Abolish Employer's contribution towards National Insurance

Proposer
PaulJRobinson
State

Rejected

Vote Score

0

Age

3712 days


@PaulJRobinson edited economy.md - about 10 years ago

Given that there is a current tax gap (between tax due and tax recieved by the exchequer) of £120 billion, we propose the introduction of country-by-country reporting and a general anti-avoidance principle, in order to ensure that everyone living or doing business in the UK pays all the tax they owe.

Abolish employer's National Insurance contributions which are a tax on jobs and discourages employment. The abolition will boost the level of employment as well as wages.

Digital Economy

We will extend the requirement on basic, affordable telephony to broadband to help ensure homes have sufficient access to the internet and to keep pace with the connected digital economy.

PaulJRobinson

@PaulJRobinson - about 10 years ago

This pull request has been automatically generated by prose.io.

Floppy

@Floppy - about 10 years ago

How is the NI shortfall made up? I'm all for simplifying, but my concern is that this would negatively impact the social welfare budget.

philipjohn

@philipjohn - about 10 years ago

Given that we have lots of proposals that will impact the budget I'd suggests it's better to adopt those policies we feel are sensible and proportionate then later down the line we can crunch the numbers and tweak the policies as necessary at that point.

frankieroberto

@frankieroberto - about 10 years ago

Isn't the distinctions between the employer and employee contribution essentially arbitrary (given that both parts ultimately come from the employer)? Not sure I understand the aim of this.

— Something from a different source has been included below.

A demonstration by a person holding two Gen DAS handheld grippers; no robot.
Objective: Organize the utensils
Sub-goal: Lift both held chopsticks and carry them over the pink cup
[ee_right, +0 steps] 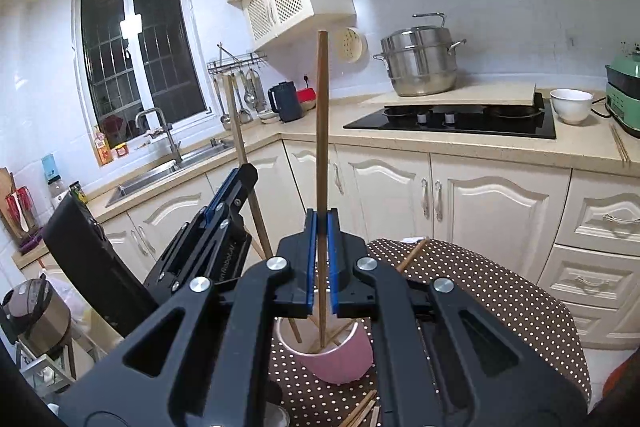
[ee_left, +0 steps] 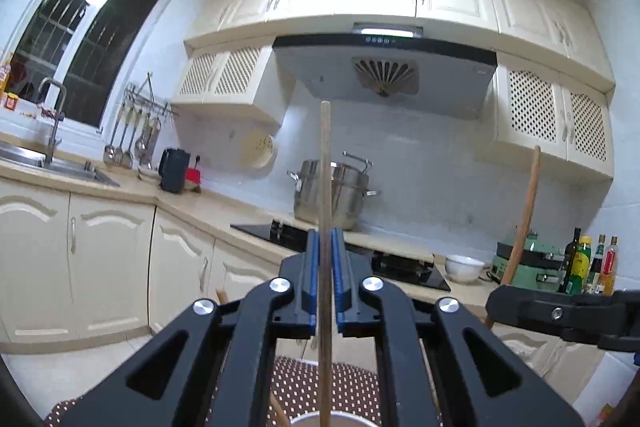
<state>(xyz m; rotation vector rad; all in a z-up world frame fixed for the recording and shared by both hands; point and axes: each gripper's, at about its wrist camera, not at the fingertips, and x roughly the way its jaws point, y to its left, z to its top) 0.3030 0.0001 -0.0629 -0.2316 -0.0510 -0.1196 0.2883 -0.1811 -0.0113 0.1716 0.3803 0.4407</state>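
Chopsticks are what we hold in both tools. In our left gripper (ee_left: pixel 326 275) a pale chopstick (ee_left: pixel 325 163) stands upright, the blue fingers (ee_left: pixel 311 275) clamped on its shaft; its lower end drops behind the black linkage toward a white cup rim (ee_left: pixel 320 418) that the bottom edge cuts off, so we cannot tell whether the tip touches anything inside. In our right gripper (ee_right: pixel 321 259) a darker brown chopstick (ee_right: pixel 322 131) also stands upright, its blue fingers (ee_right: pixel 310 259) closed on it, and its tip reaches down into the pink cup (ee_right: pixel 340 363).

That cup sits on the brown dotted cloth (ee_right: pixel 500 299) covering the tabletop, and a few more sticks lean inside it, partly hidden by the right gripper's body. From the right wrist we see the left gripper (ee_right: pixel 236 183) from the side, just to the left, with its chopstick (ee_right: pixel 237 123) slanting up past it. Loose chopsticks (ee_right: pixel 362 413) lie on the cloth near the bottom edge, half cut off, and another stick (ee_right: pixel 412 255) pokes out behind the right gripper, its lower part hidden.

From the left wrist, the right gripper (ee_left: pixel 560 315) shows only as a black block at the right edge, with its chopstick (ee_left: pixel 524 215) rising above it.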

Also 'a tax on jobs' is unhelpful language IMO.

Floppy

@Floppy - about 10 years ago

Yes, I'd want to see numbers on this one. I agree that the employer/employee distinction seems arbitrary, but I don't know enough.

philipjohn

@philipjohn - almost 10 years ago

"given that both parts ultimately come from the employer" Not really, both the employer and employee pay NI contributions. See HRMC on this.

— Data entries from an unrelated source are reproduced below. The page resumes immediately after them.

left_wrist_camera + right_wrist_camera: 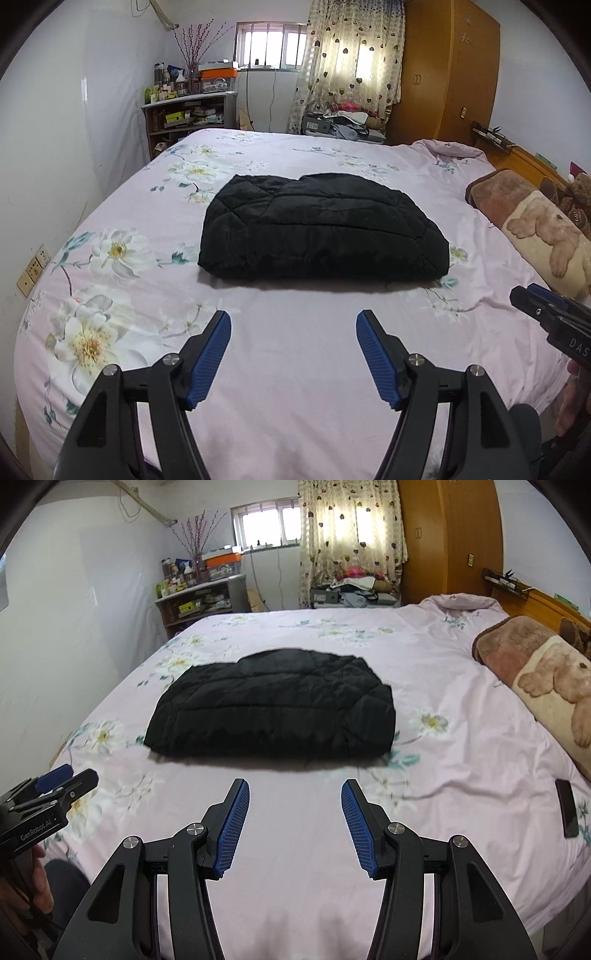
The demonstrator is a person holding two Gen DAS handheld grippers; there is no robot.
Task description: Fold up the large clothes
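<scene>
A black quilted jacket (321,229) lies folded into a compact rectangle in the middle of the pink floral bed (295,350); it also shows in the right wrist view (273,709). My left gripper (293,321) is open and empty, held above the sheet short of the jacket's near edge. My right gripper (294,788) is open and empty too, likewise short of the jacket. Each gripper shows at the edge of the other's view, the right one (535,299) and the left one (62,779).
A brown bear-print blanket roll (539,672) lies along the bed's right side by the wooden headboard. A dark phone (567,806) lies on the sheet at the right. A white wall runs along the bed's left. A cluttered shelf (184,110) and wardrobe (450,70) stand beyond.
</scene>
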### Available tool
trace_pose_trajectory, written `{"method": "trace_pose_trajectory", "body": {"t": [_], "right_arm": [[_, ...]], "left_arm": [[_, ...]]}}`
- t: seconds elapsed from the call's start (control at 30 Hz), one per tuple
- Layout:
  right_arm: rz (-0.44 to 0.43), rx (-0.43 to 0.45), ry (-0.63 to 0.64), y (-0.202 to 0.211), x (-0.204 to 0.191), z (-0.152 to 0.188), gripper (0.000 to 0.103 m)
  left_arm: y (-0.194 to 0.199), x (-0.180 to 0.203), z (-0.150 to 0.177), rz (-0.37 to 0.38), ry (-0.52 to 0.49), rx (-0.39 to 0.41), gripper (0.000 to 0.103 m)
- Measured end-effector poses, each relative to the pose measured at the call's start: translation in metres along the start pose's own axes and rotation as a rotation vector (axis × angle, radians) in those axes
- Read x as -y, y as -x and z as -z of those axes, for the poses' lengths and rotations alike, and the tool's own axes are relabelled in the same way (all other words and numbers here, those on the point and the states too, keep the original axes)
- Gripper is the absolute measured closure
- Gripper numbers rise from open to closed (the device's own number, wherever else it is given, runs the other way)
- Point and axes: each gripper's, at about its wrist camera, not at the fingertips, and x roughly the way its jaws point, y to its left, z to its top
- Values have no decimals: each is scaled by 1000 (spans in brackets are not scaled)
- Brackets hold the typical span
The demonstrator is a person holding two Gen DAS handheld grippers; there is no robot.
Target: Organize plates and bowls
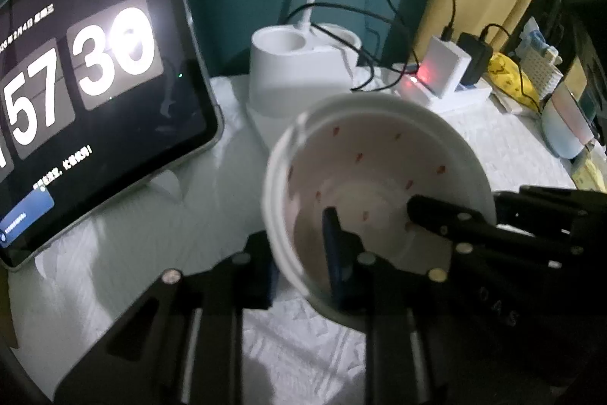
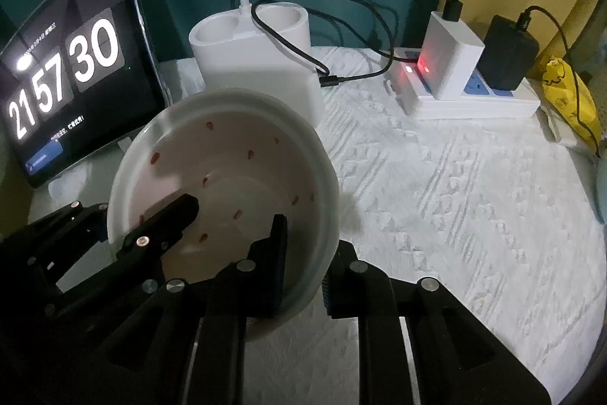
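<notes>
Two grippers, one white bowl — both clamped on its rim.

The left gripper point(image 1: 299, 253) pinches the near-left wall of the white bowl point(image 1: 379, 154), one finger inside, one outside; the bowl tips toward the camera, showing small red specks on its inner wall. From the other side the right gripper point(image 2: 303, 264) grips the bowl's point(image 2: 227, 147) near-right wall the same way — inner finger against the inside, outer finger hugging the outside. The bowl sits over the white textured cloth point(image 2: 455, 196); whether its base touches I can't tell. Behind it stands the white lamp base point(image 2: 250, 55), with the tablet point(image 2: 72, 71) propped to the left and the power strip point(image 2: 474, 101), chargers plugged in, to the right.
</notes>
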Motion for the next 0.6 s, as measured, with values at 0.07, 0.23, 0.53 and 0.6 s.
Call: {"method": "trace_pose_trajectory", "body": {"t": [0.07, 0.23, 0.53, 0.6], "right_arm": [[-1, 7, -3, 4, 0, 2, 86], [-6, 39, 1, 20, 0, 4, 86], [-3, 102, 13, 59, 2, 9, 86], [-2, 114, 14, 66, 4, 11, 86]], "left_arm": [[5, 1, 0, 3, 0, 10, 83], [21, 4, -1, 0, -7, 44, 83], [59, 18, -1, 10, -12, 106, 82], [67, 22, 1, 15, -10, 116, 82]]}}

I know this means that there's less income, but I agree with the principle so I'm a 👍 with the caveat that we will need to look at whether we increase employee NI or corporation tax (or something else) to pay for it.

Floppy

@Floppy - almost 10 years ago

I'm currently a 👎 on this until without clarification. I'm all for simplifying the tax system, but is the idea that: 1. employers will not pay the NI contribution, keep more money, and less goes into the NI pot? 2. employers pay the same amount overall, but NI is collected through corp tax instead? 3. employees receive more money and pay the NI instead?

Option 1 would worry me. Where does the "tax on jobs" thing even come from? Employing people costs money, this is just part of that, right? Is it purely a psychological thing that paying an insurance contribution to employ someone feels bad, or are there figures that mean that the financial burden falls unevenly on (for instance) small companies?

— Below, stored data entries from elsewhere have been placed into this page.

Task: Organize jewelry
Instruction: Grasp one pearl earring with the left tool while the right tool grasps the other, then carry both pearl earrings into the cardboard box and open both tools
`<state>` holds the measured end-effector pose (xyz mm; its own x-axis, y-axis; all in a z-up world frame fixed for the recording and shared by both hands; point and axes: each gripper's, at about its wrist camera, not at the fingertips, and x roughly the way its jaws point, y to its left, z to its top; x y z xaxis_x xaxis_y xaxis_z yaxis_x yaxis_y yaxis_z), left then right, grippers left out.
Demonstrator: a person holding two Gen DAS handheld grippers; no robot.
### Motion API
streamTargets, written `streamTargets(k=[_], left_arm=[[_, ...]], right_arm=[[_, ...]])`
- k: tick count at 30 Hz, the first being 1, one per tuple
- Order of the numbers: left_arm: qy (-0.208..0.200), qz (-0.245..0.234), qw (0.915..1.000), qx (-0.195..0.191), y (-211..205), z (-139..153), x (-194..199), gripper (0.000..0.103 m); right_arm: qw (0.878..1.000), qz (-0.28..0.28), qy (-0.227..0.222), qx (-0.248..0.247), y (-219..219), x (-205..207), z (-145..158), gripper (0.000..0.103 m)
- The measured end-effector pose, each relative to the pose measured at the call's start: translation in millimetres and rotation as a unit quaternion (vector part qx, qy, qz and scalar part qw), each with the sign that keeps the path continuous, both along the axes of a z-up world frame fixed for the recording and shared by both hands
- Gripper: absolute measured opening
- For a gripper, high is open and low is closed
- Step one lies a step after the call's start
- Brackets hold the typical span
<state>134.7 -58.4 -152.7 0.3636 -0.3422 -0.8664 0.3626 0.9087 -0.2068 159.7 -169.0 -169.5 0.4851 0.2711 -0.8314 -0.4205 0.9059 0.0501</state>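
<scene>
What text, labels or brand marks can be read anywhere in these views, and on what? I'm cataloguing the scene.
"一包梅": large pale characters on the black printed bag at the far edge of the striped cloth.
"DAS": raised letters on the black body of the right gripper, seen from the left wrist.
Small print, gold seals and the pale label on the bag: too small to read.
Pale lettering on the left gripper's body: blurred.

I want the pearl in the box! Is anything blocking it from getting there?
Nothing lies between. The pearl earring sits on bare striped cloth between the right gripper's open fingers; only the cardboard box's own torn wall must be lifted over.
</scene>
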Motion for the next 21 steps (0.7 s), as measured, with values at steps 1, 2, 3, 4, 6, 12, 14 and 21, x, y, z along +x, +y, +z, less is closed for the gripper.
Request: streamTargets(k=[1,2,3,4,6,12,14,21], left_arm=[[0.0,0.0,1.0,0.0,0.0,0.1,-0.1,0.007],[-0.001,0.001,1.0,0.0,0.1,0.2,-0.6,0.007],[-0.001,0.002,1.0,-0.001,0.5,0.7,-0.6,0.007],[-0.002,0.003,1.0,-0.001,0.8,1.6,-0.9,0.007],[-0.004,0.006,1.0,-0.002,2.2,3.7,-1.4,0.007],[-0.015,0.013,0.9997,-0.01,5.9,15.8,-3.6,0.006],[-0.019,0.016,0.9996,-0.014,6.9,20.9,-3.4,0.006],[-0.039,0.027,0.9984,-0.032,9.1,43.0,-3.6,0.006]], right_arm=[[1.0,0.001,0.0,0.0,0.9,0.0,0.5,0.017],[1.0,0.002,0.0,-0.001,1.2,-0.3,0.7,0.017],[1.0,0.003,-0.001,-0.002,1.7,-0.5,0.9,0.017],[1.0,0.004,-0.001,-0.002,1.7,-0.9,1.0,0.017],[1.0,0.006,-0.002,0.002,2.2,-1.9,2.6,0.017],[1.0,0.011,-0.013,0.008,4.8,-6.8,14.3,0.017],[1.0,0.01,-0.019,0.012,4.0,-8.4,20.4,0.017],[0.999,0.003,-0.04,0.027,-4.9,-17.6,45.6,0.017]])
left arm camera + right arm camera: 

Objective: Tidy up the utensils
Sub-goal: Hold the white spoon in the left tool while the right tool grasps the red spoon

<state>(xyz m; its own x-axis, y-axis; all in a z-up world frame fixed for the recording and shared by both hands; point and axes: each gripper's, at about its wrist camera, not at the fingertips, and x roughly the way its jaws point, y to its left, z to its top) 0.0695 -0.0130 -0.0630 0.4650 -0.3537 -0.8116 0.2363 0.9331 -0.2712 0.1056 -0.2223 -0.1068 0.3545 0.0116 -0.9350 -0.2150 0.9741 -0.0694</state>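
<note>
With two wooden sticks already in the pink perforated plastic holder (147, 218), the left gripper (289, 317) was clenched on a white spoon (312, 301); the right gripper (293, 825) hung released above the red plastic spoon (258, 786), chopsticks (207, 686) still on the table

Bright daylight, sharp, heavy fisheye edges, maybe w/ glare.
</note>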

I need evidence on this one, basically.

tmtmtmtm

@tmtmtmtm - over 9 years ago

Not really, both the employer and employee pay NI contributions. See HRMC on this.

That's a rather arbitrary distinction. It's derived from the amount of wages, and almost always deducted at source. It makes essentially no difference if (to pick random numbers), the employee contribution was 5% and the employer 15%, vs employee 15%/employer 5%, vs 10% each, vs 20%/0% in either direction.

philipjohn

@philipjohn - over 9 years ago

It's hugely important. Wages are usually quoted in gross terms, but the proportion of NI paid by the employee is factored into lending decisions, affecting mortgages and other forms of borrowing.

The whole system of NI contributions is unnecessarily overcomplicated. All this PR really does it to simplify it. That's going to reduce the overhead of managing staff for businesses (smaller ones affected disproportionately), and make administration at HMRC easier, lowering costs for the state.

tmtmtmtm

@tmtmtmtm - over 9 years ago

How wages are quoted is a fair point, and I'm certainly all for simplifying tax systems — but these seem like different arguments from "a tax on jobs [that] discourages employment", and that "abolition will boost the level of employment as well as wages". Those claims either need a lot more evidence, or, if they're not crucial to the point, should be dropped.